Activity. Print the material underneath in full, keeping every line exactly as it is.

★ ★ ★

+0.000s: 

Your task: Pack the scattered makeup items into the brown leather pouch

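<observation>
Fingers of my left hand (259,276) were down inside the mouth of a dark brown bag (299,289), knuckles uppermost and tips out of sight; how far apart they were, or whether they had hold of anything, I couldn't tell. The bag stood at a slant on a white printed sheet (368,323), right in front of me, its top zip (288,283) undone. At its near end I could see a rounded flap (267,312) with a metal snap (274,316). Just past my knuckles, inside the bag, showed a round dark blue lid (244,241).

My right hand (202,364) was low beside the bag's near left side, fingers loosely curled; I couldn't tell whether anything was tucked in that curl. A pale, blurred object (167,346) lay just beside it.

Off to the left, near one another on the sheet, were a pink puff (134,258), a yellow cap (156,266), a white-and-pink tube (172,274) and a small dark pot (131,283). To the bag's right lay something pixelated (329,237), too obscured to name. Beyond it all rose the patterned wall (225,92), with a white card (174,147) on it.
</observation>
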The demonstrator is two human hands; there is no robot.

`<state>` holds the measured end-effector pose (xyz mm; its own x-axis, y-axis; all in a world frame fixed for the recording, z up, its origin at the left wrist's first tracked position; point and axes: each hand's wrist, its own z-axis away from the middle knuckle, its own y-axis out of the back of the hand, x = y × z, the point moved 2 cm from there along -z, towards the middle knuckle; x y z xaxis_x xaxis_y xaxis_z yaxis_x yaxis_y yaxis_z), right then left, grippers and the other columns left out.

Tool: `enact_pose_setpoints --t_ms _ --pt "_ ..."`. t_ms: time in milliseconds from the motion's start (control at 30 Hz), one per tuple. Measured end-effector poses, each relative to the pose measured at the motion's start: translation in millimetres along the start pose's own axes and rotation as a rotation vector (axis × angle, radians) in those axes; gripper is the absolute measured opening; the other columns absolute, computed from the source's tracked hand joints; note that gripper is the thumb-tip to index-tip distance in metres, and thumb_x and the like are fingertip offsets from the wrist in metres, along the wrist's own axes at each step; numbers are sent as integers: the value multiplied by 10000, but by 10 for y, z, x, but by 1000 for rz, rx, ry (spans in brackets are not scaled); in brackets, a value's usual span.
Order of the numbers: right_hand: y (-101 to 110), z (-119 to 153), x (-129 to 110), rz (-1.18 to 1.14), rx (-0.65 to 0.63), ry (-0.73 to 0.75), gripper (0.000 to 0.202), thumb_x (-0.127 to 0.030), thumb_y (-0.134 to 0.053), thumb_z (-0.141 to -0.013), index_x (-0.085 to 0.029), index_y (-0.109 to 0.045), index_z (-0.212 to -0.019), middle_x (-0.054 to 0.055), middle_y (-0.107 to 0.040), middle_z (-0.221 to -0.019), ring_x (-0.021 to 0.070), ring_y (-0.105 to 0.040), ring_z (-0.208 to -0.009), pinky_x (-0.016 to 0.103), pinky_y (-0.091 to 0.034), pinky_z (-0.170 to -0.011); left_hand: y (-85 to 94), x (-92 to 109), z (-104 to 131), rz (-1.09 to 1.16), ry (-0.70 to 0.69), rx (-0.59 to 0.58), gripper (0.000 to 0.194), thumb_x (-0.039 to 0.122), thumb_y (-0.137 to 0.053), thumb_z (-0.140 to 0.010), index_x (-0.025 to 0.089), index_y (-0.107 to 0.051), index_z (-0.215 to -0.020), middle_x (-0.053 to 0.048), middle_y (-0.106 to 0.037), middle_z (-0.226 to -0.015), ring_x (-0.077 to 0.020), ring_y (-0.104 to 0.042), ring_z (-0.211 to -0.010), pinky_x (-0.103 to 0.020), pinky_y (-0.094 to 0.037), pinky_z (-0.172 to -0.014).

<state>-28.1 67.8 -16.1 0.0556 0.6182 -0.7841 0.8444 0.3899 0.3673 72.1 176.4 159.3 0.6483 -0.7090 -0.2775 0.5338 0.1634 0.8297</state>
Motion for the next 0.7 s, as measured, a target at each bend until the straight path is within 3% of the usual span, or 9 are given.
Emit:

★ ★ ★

Your response.
+0.000s: 

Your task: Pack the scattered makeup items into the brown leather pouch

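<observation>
Fingers of my left hand (259,276) were down inside the mouth of a dark brown bag (299,289), knuckles uppermost and tips out of sight; how far apart they were, or whether they had hold of anything, I couldn't tell. The bag stood at a slant on a white printed sheet (368,323), right in front of me, its top zip (288,283) undone. At its near end I could see a rounded flap (267,312) with a metal snap (274,316). Just past my knuckles, inside the bag, showed a round dark blue lid (244,241).

My right hand (202,364) was low beside the bag's near left side, fingers loosely curled; I couldn't tell whether anything was tucked in that curl. A pale, blurred object (167,346) lay just beside it.

Off to the left, near one another on the sheet, were a pink puff (134,258), a yellow cap (156,266), a white-and-pink tube (172,274) and a small dark pot (131,283). To the bag's right lay something pixelated (329,237), too obscured to name. Beyond it all rose the patterned wall (225,92), with a white card (174,147) on it.
</observation>
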The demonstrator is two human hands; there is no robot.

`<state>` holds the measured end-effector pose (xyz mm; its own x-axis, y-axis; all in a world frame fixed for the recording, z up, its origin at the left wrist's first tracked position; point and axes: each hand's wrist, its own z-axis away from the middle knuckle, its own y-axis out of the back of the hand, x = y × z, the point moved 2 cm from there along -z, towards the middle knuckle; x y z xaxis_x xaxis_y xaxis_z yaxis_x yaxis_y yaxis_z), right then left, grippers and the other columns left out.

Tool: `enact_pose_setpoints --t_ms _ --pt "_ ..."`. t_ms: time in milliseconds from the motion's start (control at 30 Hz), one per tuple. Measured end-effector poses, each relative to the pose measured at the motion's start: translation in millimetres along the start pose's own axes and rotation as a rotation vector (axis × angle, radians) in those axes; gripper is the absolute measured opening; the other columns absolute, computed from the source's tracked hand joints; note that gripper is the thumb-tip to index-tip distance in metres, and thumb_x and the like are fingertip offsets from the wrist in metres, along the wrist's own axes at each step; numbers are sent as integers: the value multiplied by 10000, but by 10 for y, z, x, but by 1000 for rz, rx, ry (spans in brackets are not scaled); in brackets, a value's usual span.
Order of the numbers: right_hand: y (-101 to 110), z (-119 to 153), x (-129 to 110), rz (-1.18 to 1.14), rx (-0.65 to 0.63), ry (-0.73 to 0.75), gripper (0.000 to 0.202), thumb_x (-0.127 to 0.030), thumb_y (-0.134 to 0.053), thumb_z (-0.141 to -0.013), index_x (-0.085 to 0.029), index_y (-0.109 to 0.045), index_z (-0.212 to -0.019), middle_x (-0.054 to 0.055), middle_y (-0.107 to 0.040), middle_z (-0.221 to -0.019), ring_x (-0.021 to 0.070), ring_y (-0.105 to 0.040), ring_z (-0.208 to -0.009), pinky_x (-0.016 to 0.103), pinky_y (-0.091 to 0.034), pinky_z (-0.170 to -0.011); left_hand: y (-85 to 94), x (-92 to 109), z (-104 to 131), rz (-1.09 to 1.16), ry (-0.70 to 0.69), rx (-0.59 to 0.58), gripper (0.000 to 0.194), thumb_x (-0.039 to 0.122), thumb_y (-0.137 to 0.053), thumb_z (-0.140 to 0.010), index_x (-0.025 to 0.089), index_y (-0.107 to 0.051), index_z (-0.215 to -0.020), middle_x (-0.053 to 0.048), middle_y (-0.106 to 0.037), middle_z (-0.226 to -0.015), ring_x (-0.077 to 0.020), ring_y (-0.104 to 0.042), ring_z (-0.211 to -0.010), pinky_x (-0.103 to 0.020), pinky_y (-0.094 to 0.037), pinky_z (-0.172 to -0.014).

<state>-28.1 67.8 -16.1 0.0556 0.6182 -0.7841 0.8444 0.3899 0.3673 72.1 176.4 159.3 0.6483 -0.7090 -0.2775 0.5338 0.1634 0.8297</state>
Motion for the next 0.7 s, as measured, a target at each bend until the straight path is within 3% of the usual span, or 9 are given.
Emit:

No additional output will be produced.